• [What you should do]:
Throughout the listing below, show every line in which "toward" occurs.

START Information provided

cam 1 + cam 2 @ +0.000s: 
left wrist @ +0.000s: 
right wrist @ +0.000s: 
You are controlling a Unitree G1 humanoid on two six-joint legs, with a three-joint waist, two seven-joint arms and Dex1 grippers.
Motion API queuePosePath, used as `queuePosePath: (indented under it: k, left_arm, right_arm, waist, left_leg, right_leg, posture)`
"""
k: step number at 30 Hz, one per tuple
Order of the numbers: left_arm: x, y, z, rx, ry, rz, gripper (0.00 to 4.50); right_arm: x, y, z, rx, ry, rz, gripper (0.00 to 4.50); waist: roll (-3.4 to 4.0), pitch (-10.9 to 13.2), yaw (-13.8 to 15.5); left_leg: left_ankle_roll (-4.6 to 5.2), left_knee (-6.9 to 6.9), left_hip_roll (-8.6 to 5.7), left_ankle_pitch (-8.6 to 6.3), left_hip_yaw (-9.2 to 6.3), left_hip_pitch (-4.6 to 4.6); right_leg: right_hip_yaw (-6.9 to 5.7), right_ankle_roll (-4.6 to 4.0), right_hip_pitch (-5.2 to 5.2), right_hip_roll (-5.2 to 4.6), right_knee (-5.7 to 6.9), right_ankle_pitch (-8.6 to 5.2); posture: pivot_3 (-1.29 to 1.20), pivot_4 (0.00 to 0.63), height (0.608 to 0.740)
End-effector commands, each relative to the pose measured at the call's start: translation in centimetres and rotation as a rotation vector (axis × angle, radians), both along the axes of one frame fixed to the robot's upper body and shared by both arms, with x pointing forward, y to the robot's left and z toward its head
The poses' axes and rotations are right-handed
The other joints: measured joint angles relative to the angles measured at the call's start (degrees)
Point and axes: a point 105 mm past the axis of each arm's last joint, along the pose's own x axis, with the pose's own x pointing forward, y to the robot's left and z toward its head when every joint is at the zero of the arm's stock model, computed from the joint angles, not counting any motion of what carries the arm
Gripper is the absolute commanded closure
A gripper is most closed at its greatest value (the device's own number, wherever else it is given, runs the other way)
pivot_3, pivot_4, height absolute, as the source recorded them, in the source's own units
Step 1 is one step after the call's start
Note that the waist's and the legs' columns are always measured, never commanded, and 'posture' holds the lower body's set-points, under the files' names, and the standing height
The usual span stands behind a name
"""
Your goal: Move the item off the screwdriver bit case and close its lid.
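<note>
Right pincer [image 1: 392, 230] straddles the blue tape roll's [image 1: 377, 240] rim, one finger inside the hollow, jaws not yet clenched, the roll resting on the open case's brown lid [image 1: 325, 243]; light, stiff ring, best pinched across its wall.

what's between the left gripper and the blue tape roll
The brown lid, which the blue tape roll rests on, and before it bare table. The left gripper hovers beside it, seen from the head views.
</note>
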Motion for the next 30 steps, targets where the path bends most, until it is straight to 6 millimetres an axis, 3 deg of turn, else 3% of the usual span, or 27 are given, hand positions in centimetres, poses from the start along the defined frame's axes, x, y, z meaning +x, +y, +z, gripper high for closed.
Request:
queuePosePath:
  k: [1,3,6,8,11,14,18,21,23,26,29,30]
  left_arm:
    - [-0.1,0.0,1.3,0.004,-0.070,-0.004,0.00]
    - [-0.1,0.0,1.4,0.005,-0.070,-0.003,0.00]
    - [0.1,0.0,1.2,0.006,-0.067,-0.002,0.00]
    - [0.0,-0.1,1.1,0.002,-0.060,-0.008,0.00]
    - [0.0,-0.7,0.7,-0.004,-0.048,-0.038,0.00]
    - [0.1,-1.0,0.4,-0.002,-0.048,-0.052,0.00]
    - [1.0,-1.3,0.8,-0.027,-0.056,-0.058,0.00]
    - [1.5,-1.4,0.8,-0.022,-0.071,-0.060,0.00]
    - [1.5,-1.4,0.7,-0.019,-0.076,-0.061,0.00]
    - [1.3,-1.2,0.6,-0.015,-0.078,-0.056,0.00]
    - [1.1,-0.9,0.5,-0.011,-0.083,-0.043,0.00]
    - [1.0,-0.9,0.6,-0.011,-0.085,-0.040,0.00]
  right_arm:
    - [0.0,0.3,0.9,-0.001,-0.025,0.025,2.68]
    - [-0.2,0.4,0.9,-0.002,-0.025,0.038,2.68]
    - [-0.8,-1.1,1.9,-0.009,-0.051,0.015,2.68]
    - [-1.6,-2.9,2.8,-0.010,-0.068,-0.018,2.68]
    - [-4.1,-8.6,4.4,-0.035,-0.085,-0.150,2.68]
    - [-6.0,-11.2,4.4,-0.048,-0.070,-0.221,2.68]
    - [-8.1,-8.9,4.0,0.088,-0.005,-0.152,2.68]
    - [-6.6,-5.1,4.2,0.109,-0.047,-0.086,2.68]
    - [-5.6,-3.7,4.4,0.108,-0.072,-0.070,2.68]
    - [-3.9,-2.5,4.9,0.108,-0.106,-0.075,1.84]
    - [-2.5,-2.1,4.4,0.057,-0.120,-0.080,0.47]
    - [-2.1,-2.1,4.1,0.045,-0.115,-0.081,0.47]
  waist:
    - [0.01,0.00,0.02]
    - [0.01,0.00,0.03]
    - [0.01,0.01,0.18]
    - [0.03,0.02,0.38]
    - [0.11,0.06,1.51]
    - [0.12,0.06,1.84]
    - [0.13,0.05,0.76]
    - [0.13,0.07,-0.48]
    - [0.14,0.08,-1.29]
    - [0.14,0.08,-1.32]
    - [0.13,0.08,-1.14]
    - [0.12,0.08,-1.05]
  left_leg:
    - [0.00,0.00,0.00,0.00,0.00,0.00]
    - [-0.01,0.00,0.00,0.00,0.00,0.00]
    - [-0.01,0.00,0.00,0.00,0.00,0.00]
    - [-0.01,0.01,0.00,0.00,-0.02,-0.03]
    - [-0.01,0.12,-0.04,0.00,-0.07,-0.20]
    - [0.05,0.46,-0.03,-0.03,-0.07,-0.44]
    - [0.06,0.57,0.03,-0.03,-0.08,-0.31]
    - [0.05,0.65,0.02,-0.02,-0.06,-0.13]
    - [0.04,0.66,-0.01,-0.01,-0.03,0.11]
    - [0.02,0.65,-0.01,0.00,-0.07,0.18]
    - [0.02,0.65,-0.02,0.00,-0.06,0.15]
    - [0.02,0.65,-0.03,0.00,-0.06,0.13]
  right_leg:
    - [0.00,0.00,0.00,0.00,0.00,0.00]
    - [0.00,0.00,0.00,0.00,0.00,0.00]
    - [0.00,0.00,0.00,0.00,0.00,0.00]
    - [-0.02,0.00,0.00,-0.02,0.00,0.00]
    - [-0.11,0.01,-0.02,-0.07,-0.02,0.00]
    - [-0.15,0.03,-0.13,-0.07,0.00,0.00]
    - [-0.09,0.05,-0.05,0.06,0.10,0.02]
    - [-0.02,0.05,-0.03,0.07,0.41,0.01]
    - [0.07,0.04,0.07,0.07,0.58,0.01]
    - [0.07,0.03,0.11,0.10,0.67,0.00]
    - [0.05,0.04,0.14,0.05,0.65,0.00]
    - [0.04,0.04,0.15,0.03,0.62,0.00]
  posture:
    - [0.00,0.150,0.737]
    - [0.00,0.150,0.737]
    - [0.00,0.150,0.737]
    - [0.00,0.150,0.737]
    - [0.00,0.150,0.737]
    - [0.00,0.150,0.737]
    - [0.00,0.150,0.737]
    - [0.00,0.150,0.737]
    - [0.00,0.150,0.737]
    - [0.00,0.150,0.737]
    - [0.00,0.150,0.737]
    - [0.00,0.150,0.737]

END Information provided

• [Solved problem]:
End-effector commands, each relative to the pose measured at the call's start: translation in centimetres and rotation as a rotation vector (axis × angle, radians), both along the axes of one frame fixed to the robot's upper body and shared by both arms, with x pointing forward, y to the robot's left and z toward its head
Point and axes: a point 105 mm past the axis of each arm's last joint, along the pose's own x axis, with the pose's own x pointing forward, y to the robot's left and z toward its head when every joint is at the zero of the arm's stock model, computed from the joint angles, not counting any motion of what carries the arm

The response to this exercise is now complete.